In 2010, he had thoughts about going to the NBA by declaring himself for the draft, but he didn’t hire an agent and eventually decided to play a fourth season for Coach Seth Greenberg’s Hokies. He hoped to play in the NCAA Tournament finally, but there was no way. He had to settle for the NIT, but not before an amazing win over Duke, the number 1 team in the ranking at the time, with its roster full of future NBA players. That was Delaney’s fourth consecutive game without ever leaving the court. In his last college game, against Wichita State, he was capable to score 30 points in 43 minutes.

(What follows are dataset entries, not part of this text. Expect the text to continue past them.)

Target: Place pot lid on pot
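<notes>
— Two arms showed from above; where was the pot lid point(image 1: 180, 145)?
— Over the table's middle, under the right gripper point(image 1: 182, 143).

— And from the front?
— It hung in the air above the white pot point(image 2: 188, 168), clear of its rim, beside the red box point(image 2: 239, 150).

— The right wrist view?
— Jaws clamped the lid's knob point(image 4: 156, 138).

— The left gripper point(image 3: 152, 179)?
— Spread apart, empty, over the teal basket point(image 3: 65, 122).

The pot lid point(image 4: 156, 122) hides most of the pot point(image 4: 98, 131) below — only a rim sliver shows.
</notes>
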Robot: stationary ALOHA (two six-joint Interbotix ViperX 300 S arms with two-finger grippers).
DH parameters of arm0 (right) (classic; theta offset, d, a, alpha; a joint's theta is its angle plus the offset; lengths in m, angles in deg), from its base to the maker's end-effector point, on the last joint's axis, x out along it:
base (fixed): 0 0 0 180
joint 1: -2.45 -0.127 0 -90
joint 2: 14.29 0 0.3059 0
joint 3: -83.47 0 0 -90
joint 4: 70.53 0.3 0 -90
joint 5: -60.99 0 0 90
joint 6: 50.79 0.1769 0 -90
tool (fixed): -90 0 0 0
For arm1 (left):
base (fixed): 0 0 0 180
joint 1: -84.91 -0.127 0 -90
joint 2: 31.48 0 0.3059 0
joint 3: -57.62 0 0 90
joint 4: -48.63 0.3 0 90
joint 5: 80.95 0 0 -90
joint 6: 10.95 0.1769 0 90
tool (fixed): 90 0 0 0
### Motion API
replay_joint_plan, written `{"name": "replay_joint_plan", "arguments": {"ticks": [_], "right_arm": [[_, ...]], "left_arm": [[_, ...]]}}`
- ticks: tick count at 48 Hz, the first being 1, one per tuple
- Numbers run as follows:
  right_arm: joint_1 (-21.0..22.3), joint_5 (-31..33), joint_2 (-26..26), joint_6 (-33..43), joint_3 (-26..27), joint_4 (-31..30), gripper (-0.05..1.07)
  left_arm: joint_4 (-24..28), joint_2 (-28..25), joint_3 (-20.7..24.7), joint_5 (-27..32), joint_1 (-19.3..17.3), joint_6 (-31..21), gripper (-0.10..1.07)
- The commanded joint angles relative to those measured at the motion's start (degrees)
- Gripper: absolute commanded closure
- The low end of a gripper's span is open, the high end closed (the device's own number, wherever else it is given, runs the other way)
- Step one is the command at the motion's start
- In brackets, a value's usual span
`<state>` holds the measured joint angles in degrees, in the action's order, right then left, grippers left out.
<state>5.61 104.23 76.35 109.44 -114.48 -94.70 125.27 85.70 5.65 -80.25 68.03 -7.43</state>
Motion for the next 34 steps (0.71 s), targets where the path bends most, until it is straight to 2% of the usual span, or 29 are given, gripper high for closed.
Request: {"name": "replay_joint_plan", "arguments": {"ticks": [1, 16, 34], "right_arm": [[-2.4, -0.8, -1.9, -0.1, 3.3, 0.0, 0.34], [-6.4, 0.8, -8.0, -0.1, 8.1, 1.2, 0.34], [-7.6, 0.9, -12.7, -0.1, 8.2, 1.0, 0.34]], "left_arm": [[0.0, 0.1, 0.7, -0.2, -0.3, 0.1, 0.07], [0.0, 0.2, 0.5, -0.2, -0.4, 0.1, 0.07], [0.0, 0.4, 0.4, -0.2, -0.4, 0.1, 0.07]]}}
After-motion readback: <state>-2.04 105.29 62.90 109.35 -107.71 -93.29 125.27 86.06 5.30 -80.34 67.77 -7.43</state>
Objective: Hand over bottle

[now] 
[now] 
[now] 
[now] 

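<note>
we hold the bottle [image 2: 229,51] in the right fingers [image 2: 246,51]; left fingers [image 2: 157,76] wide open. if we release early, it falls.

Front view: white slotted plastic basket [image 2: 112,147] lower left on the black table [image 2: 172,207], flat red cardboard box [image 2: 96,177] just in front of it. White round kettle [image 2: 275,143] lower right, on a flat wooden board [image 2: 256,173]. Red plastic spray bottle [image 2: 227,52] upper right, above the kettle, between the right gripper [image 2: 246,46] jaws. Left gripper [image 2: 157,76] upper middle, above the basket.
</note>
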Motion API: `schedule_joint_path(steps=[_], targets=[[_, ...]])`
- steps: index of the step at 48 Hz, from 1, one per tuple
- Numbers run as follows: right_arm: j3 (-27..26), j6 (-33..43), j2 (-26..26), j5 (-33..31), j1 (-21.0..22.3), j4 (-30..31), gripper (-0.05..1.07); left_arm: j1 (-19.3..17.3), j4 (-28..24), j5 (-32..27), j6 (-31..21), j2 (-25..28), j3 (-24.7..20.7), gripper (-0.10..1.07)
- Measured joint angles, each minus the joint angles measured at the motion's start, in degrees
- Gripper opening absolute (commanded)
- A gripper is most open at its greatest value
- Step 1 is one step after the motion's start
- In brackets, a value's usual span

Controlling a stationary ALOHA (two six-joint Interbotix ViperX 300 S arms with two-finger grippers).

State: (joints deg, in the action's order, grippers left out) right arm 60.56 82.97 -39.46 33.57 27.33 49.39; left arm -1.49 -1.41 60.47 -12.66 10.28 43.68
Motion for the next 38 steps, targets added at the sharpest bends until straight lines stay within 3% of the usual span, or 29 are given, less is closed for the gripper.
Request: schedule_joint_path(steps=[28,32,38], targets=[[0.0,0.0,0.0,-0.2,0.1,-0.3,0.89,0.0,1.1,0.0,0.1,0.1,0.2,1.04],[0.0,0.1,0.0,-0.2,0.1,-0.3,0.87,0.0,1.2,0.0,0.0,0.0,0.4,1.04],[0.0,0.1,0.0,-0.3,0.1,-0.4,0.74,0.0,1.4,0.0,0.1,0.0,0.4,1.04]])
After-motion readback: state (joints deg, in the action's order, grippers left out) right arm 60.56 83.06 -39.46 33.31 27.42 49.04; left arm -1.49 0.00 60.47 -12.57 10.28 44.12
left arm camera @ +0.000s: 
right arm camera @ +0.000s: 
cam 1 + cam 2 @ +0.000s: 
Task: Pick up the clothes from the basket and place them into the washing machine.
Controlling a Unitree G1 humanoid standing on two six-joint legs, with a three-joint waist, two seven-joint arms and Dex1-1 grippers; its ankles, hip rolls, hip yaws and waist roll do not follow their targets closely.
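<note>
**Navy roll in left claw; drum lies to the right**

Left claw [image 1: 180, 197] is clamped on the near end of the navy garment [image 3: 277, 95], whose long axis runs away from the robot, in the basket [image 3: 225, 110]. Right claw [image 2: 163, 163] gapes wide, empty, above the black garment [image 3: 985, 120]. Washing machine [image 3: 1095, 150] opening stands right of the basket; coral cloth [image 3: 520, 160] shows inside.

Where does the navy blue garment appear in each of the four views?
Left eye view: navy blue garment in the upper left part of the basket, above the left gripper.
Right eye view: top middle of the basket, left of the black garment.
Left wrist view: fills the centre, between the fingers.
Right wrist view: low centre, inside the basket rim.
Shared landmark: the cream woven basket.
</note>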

The NBA was his dream, so it is understandable that he was on cloud nine in the summer of 2016 he was informed of the Atlanta Hawks two-year proposal, after his great five years in Europe. “Realistically, I knew at the time of the draft that I had to prove it all again,” Delaney said. But with the Atlanta contract in his hands, he returned home to celebrate with friends and of course with the inseparable Vince. And his life took an unexpected turn.On the night of the celebrations, in Washington, on a highway some shots fired casually at the car rented for the evening hit his brother Vince, in five different points. Malcolm had to take him to the hospital after practicing a heart resuscitation, as they had taught him at school. At the hospital, they saved his life, but not the use of his legs. Since then Vince has been in a wheelchair and Malcolm has dedicated his career to him. “I went from the best day to the worst day of my life in 48 hours, but basketball helped me get through the moment,” Malcolm said. The first time Vince watched him play in the NBA, in Washington, he asked him for a personal gift before the game: a dunk. Not a simple thing to do for a point-man with a limited number of minutes available. Still, it happened. With nine minutes to play in the second quarter and Washington on offense, Delaney anticipated a pass from the low post to his man, on the perimeter. With perfect timing, he put his hand on the ball, deflected it, and immediately headed for the opposite side, in total solitude. He really dunked!
But most importantly, during his journey, Malcolm Delaney never forgot where he came from. In the Baltimore area where he grew up, children go to school with coats and hats because there is no heating. Delaney has donated thousands of winter clothes to help kids live the school activity as comfortably as possible, “because we expect them to learn on the desks, but you can’t do it in those conditions, if it’s too cold in the winter or maybe too hot in the summer, when there’s no air conditioning. At the beginning I helped without letting anybody know, I also organized a summer team of the AAU circuit, then they explained to me that by using my name it would have been easier to involve others. Aaron Maybin, a football player who grew up in the same area, also did it. Baltimore is a difficult place and kids need help.”